→ WORK ITEM: Stop after the line containing "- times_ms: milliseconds": print each line exactly from the first line of the listing up to that point.

(Beginning of DATA EXTRACT)

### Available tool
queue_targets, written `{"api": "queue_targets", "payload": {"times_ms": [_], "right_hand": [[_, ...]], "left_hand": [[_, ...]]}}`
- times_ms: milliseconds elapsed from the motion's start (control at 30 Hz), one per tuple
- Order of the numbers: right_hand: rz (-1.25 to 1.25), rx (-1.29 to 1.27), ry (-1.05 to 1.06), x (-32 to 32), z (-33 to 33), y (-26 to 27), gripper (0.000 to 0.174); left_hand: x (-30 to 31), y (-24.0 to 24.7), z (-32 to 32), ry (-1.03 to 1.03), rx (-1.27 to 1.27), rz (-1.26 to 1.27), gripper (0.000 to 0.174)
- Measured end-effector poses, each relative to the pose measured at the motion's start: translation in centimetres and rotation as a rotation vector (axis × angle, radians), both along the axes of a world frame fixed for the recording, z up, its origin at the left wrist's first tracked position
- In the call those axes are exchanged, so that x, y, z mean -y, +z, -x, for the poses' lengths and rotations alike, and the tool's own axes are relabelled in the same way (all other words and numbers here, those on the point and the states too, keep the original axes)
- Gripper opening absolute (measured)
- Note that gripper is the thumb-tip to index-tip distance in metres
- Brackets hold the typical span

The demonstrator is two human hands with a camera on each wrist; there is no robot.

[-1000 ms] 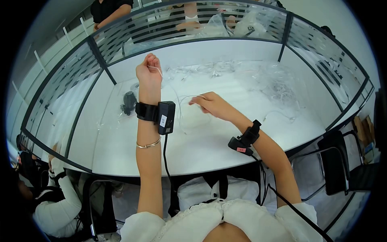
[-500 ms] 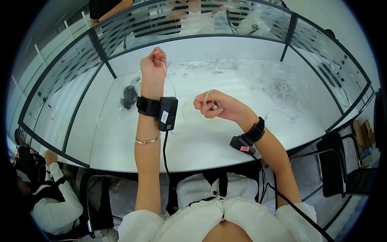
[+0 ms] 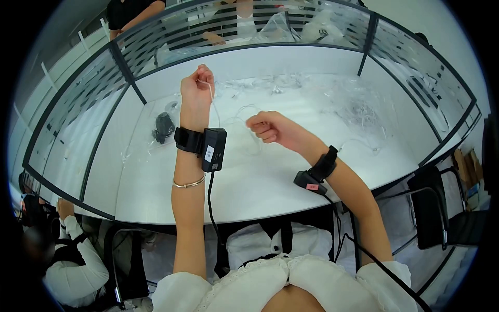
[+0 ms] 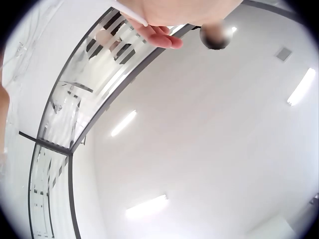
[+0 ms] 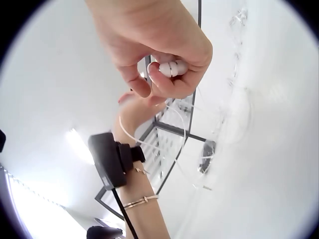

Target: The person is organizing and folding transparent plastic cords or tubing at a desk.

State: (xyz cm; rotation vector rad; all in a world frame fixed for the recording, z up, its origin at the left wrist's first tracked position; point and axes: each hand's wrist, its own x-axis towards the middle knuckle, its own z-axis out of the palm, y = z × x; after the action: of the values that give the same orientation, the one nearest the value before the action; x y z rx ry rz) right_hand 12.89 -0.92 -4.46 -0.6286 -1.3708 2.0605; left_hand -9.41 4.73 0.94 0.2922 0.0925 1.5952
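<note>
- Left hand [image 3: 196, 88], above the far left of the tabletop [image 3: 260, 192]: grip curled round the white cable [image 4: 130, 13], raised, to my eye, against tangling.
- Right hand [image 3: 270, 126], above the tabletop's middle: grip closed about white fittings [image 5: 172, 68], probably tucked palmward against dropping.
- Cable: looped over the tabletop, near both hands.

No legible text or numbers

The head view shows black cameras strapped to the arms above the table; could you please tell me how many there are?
2: the left camera is strapped on behind the left hand, the right camera behind the right hand.
</note>
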Motion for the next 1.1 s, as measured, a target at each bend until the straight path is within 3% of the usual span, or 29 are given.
{"api": "queue_targets", "payload": {"times_ms": [200,267,333,433,533,600,633,733,933,967,1067,1100], "right_hand": [[-0.128,-0.005,0.093,1.5,2.9,0.0,0.018],[-0.138,-0.044,0.206,2.2,2.7,0.5,0.009],[-0.191,0.018,0.227,2.6,2.6,0.7,0.027],[-0.331,0.108,0.194,2.4,2.0,0.6,0.039],[-0.385,0.188,0.144,2.7,1.2,1.1,0.047],[-0.349,0.046,0.115,1.7,0.7,0.2,0.044],[-0.332,-0.001,0.101,1.7,0.3,0.5,0.045],[-0.266,-0.085,0.050,1.8,-0.5,1.3,0.046],[-0.208,-0.069,-0.030,1.4,-0.8,1.2,0.046],[-0.217,-0.063,-0.030,1.3,-0.9,1.4,0.046],[-0.234,-0.032,-0.027,1.5,-1.2,1.7,0.046],[-0.239,-0.015,-0.030,1.7,-1.1,1.9,0.046]], "left_hand": [[0.0,-0.3,-1.8,0.016,-0.072,-0.086,0.012],[0.2,-0.4,-2.0,0.058,-0.085,-0.046,0.012],[-0.1,-0.4,-1.8,0.082,-0.086,-0.032,0.013],[-0.8,-0.9,-0.6,0.106,-0.088,-0.040,0.015],[-1.1,-1.0,0.5,0.206,-0.145,-0.009,0.017],[-1.6,-0.8,1.3,0.331,-0.218,0.076,0.018],[-2.4,-1.7,2.5,0.287,-0.248,0.032,0.018],[-3.8,-3.4,4.1,0.422,-0.499,0.141,0.022],[-0.5,-1.1,5.1,-0.019,-1.875,0.371,0.040],[-0.2,-0.5,5.0,0.054,-2.048,0.385,0.041],[-0.2,0.5,5.1,0.330,-2.027,-0.054,0.041],[0.8,1.8,3.8,0.299,-1.968,-0.276,0.039]]}}
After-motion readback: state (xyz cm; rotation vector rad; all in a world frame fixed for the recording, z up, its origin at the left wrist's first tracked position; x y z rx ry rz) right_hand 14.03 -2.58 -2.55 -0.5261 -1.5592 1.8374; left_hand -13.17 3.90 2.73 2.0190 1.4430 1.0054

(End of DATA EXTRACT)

→ REPLY:
### Available tool
queue_targets, written `{"api": "queue_targets", "payload": {"times_ms": [_], "right_hand": [[_, ...]], "left_hand": [[_, ...]]}}`
- times_ms: milliseconds elapsed from the motion's start (control at 30 Hz), one per tuple

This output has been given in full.